Объявление гласности поначалу показалось ему всего лишь досадным недоразумением, очередною глупостью, с которой придётся какое-то время мириться — но не более того. Недоразумение, однако, прижилось, быстренько пустив корни, и кроме общих бед привело к тому, что работа Литвинова стала ненужной. Отныне он больше не мог преподавать свой предмет — основы марксизма-ленинизма, который сегодня будто бы вызывал сомнения, а партии, исповедовавшей ленинизм, впору стало уйти в подполье — той самой партии, которая в течение всей жизни Михаила Борисовича не просто существовала на свете и не просто царила в государстве, но сама была больше, чем государство: не частью чего-то, а — всем. Этому всему он и служил, не безвозмездно, и если кое-кто находил в общественном устройстве некие странности, то промысел Литвинова в том и заключался, чтобы, в чём-то даже соглашаясь с критическими голосами, доказывать, что эти очевидные огрехи не только не губительны, но определяют верный путь к благоденствию. Теперь же всё устройство переменилось, следование по старому пути открыто назвали преступлением, и Михаилу Борисовичу пришлось переквалифицироваться: даже не подготовить новый курс, а уйти из университета. В деньгах он не потерял — приспособился читать другие лекции в другом месте, — но будущее лишилось определённости.

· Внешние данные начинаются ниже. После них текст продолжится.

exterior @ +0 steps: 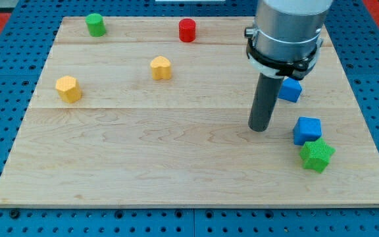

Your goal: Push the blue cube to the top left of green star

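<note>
A blue cube (306, 130) sits at the view's right on the wooden board, touching the upper left of a green star (317, 155). My tip (259, 128) rests on the board a short way to the left of the blue cube, apart from it. A second blue block (291, 89) lies above the cube, partly hidden behind the rod and the arm's grey body.
A green cylinder (95, 24) and a red cylinder (187, 30) stand near the board's top edge. Two yellow blocks sit at the left (68, 88) and centre left (161, 67). The board's right edge (364, 125) is close to the star.
</note>
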Controlling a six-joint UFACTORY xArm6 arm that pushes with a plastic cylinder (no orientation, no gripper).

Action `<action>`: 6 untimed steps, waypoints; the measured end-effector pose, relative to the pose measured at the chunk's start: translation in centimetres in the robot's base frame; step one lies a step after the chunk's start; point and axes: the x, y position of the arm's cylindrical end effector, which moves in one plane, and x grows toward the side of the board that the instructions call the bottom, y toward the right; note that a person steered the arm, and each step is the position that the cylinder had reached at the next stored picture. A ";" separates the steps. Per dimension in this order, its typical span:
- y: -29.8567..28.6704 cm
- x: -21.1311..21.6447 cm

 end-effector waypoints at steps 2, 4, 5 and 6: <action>1.6 0.0; 8.7 -0.8; 10.7 -0.9; 13.6 -0.9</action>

Именно тогда его жена задумала отъезд, вернее, наконец позволила себе высказать перезревшее желание; раньше, в их тучные времена, заговаривать об этом было бесполезно — настолько-то она знала своего мужа. «Конечно, в Израиль», — ответила она на его сердитый вопрос, тоже сердито, потому что выбора, кажется, не было: все знали, как трудно подать документы в американское посольство, а о других странах известно было мало — возможно, они и не принимали эмигрантов. Ответа на второй сердитый вопрос — о том, чем там придётся заниматься её мужу, — Алла и подавно не знала: тем же, очевидно, что и всем уехавшим до них, — только, разумеется, не пересказывать дряхлые сочинения вождя.
— Я могу, я согласна, я буду делать там всё что угодно, — заявила она. — Мыть посуду.